In 1988 the airborne companies (Charlie Airborne) of 1-17 Infantry, 2-17 Infantry and 4-9 Infantry were consolidated in 2-17 Infantry, giving the 6th ID an airborne battalion. Notable operational deployments included an eight-month deployment to the Sinai Peninsula in Egypt by 1st Battalion, 17th Infantry Regiment, in 1990 as part of the Multinational Force and Observers. The deployment began as a six-month rotation but was extended in August 1990 due to the Iraqi invasion of Kuwait which precipitated Operation Desert Shield and delayed the arrival of their relieving unit. The division headquarters was moved from Fort Richardson to Fort Wainwright (near Fairbanks) in 1990. Commanders during the Arctic activation included Maj.

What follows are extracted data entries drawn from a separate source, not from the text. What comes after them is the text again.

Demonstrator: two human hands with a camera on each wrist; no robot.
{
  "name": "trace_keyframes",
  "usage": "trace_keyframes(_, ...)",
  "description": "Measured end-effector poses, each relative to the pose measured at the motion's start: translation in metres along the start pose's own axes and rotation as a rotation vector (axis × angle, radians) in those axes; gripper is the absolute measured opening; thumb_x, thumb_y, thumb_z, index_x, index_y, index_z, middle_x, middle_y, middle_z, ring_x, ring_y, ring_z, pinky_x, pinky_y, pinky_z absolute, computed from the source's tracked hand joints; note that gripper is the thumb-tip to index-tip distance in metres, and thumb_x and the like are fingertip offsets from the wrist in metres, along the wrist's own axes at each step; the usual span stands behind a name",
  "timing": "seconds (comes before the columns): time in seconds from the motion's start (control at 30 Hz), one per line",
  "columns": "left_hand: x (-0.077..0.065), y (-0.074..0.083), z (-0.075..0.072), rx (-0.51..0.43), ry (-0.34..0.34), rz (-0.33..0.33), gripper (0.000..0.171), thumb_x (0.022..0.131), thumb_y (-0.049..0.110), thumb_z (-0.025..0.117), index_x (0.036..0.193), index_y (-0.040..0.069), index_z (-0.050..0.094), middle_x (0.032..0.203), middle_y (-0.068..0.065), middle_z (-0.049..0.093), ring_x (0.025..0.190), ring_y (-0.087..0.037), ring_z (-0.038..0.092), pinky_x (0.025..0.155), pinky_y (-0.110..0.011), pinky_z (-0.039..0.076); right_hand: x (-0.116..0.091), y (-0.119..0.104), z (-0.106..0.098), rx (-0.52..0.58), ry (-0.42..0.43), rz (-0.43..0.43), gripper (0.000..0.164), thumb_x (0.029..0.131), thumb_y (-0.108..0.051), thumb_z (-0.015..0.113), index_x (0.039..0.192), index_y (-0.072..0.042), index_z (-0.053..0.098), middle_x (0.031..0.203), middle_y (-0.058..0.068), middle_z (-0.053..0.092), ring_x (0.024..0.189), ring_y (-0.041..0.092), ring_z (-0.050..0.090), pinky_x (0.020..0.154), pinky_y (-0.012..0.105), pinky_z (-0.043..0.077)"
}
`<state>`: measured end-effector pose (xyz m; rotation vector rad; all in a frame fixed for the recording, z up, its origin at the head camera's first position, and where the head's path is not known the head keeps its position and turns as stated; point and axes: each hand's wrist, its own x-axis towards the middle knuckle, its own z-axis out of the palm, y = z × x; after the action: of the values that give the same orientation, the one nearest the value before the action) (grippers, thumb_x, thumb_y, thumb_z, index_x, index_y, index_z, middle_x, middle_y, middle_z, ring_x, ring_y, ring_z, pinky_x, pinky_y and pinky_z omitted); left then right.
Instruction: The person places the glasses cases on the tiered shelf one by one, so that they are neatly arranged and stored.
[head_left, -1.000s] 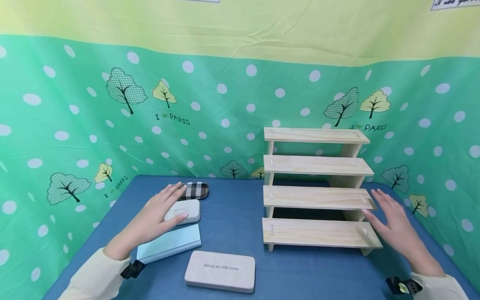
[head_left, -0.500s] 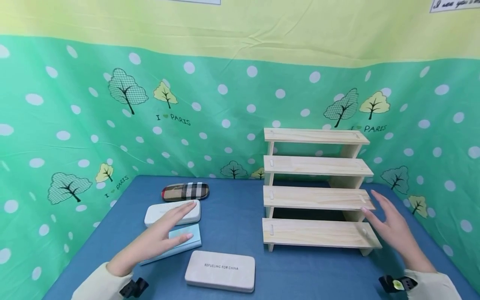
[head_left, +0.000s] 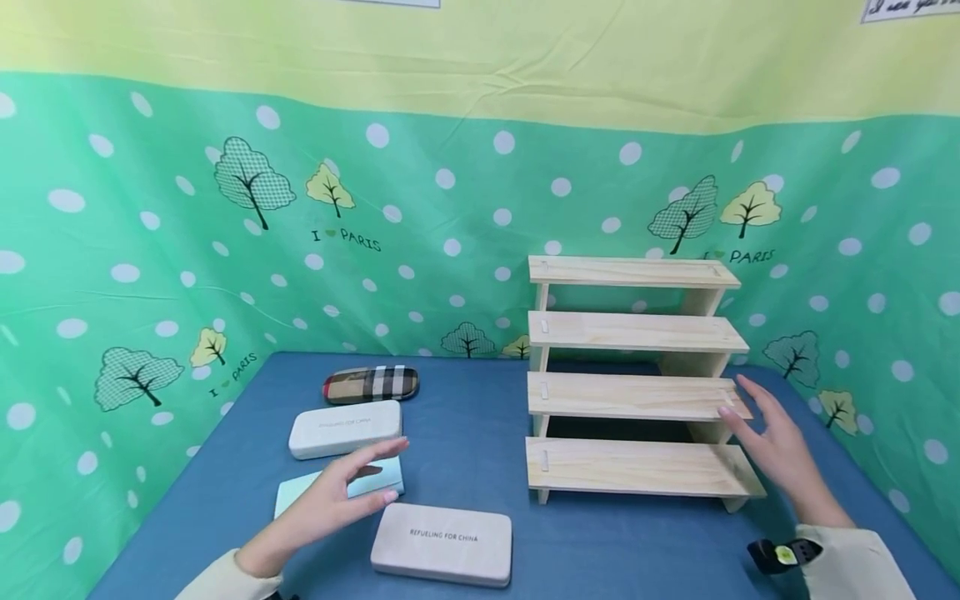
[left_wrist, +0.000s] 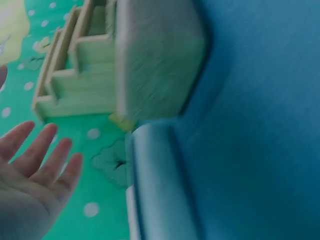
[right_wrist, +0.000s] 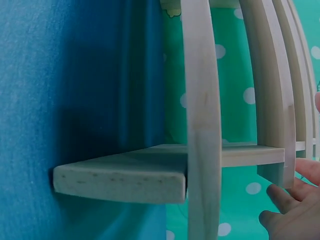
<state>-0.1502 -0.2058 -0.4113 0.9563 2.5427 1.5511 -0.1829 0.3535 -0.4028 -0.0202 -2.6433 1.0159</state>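
My left hand (head_left: 326,504), fingers spread and slightly bent, hovers over the light-blue case (head_left: 387,477) and partly hides it. Its thumb comes close to the left end of the front white case (head_left: 441,546), which reads "REFUELING FOR CHINA". In the left wrist view, that hand (left_wrist: 32,190) holds nothing. At the right end of a four-tier wooden shelf (head_left: 645,467) is my right hand (head_left: 780,450), thumb and fingers apart. The right wrist view has its fingers (right_wrist: 282,200) beside the shelf boards; whether they touch, I cannot tell.
Behind the light-blue case lie a second white case (head_left: 345,428) and a plaid case (head_left: 371,384). A blue cloth (head_left: 465,442) covers the table. Green dotted fabric (head_left: 450,292) hangs right behind the table and at both sides.
My left hand has moved from over the back cases toward the front white case, uncovering the plaid and rear white cases. My right hand has shifted slightly left, still beside the shelf.
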Motion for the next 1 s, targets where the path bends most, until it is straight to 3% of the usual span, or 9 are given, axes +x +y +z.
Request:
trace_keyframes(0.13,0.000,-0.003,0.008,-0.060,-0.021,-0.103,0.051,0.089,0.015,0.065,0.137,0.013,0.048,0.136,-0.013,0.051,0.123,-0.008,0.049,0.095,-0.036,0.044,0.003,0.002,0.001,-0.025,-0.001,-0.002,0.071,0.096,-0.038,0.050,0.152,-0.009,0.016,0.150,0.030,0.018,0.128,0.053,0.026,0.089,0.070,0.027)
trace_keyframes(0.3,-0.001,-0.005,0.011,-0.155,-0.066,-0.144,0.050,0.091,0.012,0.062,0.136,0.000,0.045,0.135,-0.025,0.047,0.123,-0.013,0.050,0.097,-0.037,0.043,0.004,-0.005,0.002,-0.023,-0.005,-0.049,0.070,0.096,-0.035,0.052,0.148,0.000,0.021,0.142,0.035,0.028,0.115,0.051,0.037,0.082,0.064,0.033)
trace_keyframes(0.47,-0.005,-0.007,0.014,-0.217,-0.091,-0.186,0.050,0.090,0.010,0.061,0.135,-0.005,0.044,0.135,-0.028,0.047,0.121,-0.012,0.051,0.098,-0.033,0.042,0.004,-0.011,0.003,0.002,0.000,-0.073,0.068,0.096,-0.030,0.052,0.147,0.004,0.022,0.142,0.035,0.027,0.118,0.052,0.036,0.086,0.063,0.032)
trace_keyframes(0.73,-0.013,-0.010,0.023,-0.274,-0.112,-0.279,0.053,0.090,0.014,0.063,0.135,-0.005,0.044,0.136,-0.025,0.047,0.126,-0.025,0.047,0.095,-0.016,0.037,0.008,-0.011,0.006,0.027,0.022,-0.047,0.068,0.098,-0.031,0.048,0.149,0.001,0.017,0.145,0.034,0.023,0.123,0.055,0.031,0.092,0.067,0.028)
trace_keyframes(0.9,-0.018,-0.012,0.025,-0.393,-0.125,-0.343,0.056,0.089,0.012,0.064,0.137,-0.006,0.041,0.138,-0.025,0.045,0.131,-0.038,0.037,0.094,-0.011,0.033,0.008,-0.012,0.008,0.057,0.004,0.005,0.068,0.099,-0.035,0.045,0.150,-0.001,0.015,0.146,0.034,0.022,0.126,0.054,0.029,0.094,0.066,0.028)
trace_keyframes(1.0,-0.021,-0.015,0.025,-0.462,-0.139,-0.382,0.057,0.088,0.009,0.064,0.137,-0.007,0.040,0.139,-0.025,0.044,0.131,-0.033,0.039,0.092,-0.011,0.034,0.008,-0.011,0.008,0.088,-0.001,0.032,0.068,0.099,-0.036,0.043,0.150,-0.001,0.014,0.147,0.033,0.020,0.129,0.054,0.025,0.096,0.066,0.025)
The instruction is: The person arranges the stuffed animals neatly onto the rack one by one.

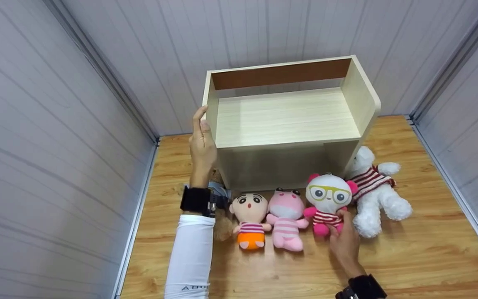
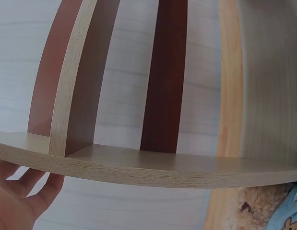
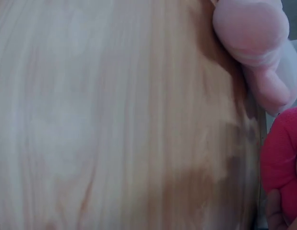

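Your head camera looks forward and down over shelf (image 1: pixel 286 118) and floor (image 1: pixel 280 274); your left wrist's faces that same shelf up close, your right's that same floor.

Panda plush (image 3: pixel 279 153) cropped, right wrist view

Head view, person's kit: left hand (image 1: pixel 203 147) at 9 o'clock, bare. Wide black wristband (image 1: pixel 196 200) at 7 o'clock, matte, with a small greyish metallic-looking fitting (image 1: pixel 211 203) on the band's 3 o'clock edge. White sleeve (image 1: pixel 191 253) below it, smooth and close-fitting, cuff just short of the band. Dark lettering (image 1: pixel 195 287) near the sleeve's 6 o'clock end, starts with "A", rest unclear. Right hand (image 1: pixel 344 238) at 4 o'clock, also bare; black strap (image 1: pixel 365 286) toward 5, partly cut by frame edge.
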`<state>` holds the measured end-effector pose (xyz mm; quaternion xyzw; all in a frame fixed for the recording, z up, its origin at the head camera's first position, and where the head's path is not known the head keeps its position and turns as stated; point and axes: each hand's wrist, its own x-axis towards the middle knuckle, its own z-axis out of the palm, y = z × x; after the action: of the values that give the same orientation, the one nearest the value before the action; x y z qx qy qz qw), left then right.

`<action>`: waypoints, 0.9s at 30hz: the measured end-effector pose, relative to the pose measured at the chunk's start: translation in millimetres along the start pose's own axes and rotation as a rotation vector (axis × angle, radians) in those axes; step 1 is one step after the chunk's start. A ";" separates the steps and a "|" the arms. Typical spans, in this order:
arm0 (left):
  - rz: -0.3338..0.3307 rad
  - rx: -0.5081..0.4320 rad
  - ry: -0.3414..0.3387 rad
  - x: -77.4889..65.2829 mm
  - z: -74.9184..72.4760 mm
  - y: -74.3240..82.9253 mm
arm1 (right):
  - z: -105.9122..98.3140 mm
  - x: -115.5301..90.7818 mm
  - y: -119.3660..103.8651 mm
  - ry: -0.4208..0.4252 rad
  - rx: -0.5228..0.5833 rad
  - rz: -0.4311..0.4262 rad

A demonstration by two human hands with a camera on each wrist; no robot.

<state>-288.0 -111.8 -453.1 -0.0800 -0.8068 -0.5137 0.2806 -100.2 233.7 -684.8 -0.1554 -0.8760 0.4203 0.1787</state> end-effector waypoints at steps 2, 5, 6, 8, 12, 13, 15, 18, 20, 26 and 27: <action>-0.004 -0.004 0.002 0.0 0.3 -0.4 | -0.7 1.8 -4.5 0.012 0.030 -0.005; -0.009 -0.012 0.006 0.3 0.9 -0.7 | -3.2 5.1 -11.7 0.024 0.079 -0.012; -0.008 -0.015 0.007 0.3 1.2 -0.7 | -4.6 6.2 -14.5 0.026 0.095 -0.015; -0.007 -0.023 0.006 0.3 1.5 0.2 | -7.3 8.8 -20.2 0.034 0.124 -0.025; -0.008 -0.044 0.003 0.8 2.5 0.6 | -12.2 12.9 -32.5 0.073 0.188 -0.081; -0.010 -0.046 0.002 1.0 2.7 0.6 | -13.3 13.9 -35.6 0.085 0.202 -0.099; -0.014 -0.052 0.000 1.2 2.8 0.7 | -15.8 15.5 -42.4 0.101 0.238 -0.127; -0.016 -0.062 0.001 1.5 3.2 0.7 | -19.9 18.8 -52.2 0.107 0.278 -0.144; -0.012 -0.071 0.001 1.9 3.8 0.6 | -22.2 21.4 -58.0 0.107 0.294 -0.145; 0.020 -0.082 -0.014 3.0 6.5 0.6 | -26.5 28.3 -73.0 0.131 0.360 -0.152; 0.020 -0.085 -0.017 3.1 6.8 0.8 | -27.2 29.2 -75.4 0.134 0.374 -0.158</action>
<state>-292.7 -105.9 -453.0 -0.1041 -0.7859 -0.5439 0.2752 -123.2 219.4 -604.0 -0.0778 -0.7785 0.5488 0.2944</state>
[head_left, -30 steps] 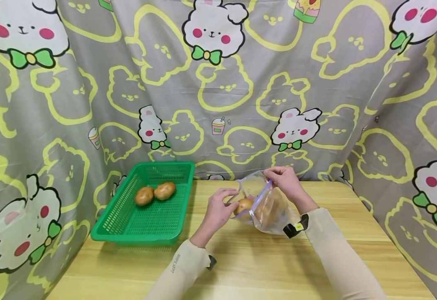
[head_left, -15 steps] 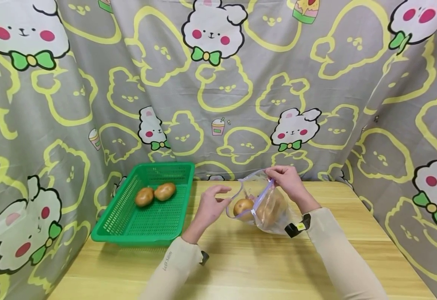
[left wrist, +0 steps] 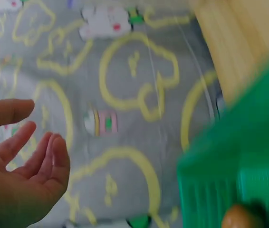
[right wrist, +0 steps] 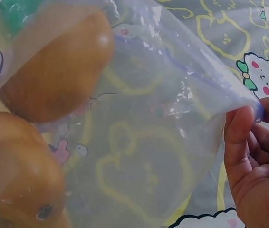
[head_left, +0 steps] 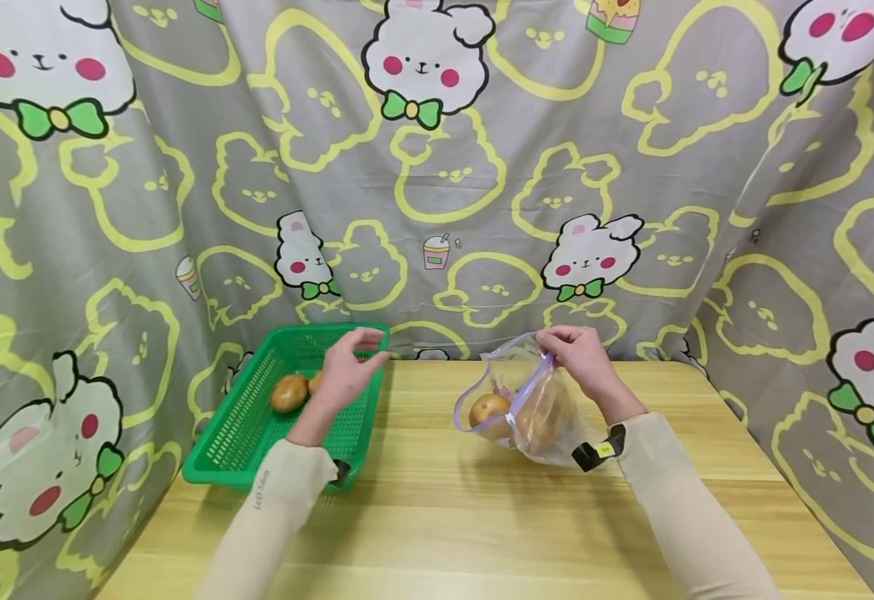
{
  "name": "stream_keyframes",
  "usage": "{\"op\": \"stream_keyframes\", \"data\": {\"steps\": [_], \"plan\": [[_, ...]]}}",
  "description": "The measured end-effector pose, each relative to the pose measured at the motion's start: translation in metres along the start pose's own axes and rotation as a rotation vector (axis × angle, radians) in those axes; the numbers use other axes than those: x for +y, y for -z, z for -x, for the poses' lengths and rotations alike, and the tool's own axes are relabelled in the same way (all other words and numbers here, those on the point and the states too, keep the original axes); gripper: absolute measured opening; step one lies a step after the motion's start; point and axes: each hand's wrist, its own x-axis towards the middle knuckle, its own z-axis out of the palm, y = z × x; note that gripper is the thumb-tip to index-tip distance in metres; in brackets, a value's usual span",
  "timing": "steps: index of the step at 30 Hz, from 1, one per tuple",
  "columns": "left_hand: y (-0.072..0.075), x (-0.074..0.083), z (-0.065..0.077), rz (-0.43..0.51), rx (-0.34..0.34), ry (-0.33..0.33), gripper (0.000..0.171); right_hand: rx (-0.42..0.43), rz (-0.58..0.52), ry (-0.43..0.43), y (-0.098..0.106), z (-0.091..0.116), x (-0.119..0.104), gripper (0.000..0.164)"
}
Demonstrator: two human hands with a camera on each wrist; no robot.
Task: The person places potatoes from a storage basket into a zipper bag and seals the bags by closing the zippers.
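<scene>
My right hand (head_left: 581,357) pinches the upper corner of a clear zip bag (head_left: 537,392) with a purple seal, its mouth gaping to the left. Inside the bag are brown potatoes (right wrist: 61,61), one of them (head_left: 489,412) showing at the mouth. Over the right part of the green basket (head_left: 365,417) hangs my left hand (head_left: 347,371), fingers loosely bent and holding nothing. In the basket lies a potato (head_left: 289,392); a second one (head_left: 314,383) is mostly hidden behind the left hand. The left wrist view shows the basket's wall (left wrist: 239,142) beside that hand.
The wooden table (head_left: 437,525) carries basket and bag. A grey curtain (head_left: 437,183) with cartoon animals hangs behind the table and along both sides. Bare tabletop lies between the basket and the bag.
My left hand has let go of the bag's rim and moved left to above the basket. The right hand keeps its pinch on the bag, almost in place.
</scene>
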Motion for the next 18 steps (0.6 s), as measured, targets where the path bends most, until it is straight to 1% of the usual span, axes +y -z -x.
{"op": "stream_keyframes", "data": {"steps": [4, 7, 9, 13, 16, 18], "plan": [[0.031, -0.025, -0.01, -0.087, -0.047, 0.047, 0.035, -0.002, -0.007, -0.002, 0.001, -0.001, -0.002, 0.034], [0.051, -0.045, -0.015, -0.143, -0.108, 0.071, 0.038, 0.0, -0.009, -0.007, 0.002, -0.002, -0.003, 0.033], [0.062, -0.058, -0.016, -0.17, -0.16, 0.086, 0.038, 0.002, -0.014, -0.009, 0.003, -0.002, -0.003, 0.033], [0.076, -0.08, -0.017, -0.222, -0.232, 0.104, 0.039, 0.007, -0.022, -0.012, 0.004, -0.004, -0.004, 0.034], [0.081, -0.092, -0.018, -0.282, -0.274, 0.092, 0.04, 0.005, -0.017, -0.013, 0.004, -0.003, -0.005, 0.035], [0.083, -0.099, -0.019, -0.308, -0.298, 0.098, 0.041, 0.004, -0.01, -0.013, 0.002, -0.002, -0.006, 0.036]]}}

Gen. Johnnie H. Corns (1986–1988), Maj. Gen. Samuel E. Ebbesen (1990–1992) and Maj. Gen. David A. Bramlett (1992–1994). The division had two active maneuver brigades and the Army Reserve's 205th Infantry Brigade (Light) was assigned as the division's roundout force. The 1st Battalion, 188th Air Defense Artillery of the North Dakota Army National Guard served as the division's roundout Air Defense Artillery. They were the only National Guard Air Defense battalion to ever roundout an active duty division.

===Inactivation===
The division was inactivated most recently on 6 July 1994, and reduced to a single brigade, the 1st Brigade, 6th Infantry Division. In reality, the 6th no longer existed as a division and command of the brigade fell under the 10th Mountain Division (Light Infantry) at Fort Drum, New York. In April 1998, 1st Brigade was reflagged back to the separate 172nd Infantry Brigade, from which the division had been reestablished in 1986. The 172nd Brigade was then reflagged as the 1st Brigade Combat Team (Stryker), 25th Infantry Division on 16 December 2006.

On 16 October 2008 the division's HHC, 6th Engineer Battalion was reactivated as a non-divisional unit in Alaska. In this new role it is configured as an Airborne unit with two subordinate engineer companies: the 23d Engineer Company and the 84th Engineer Company.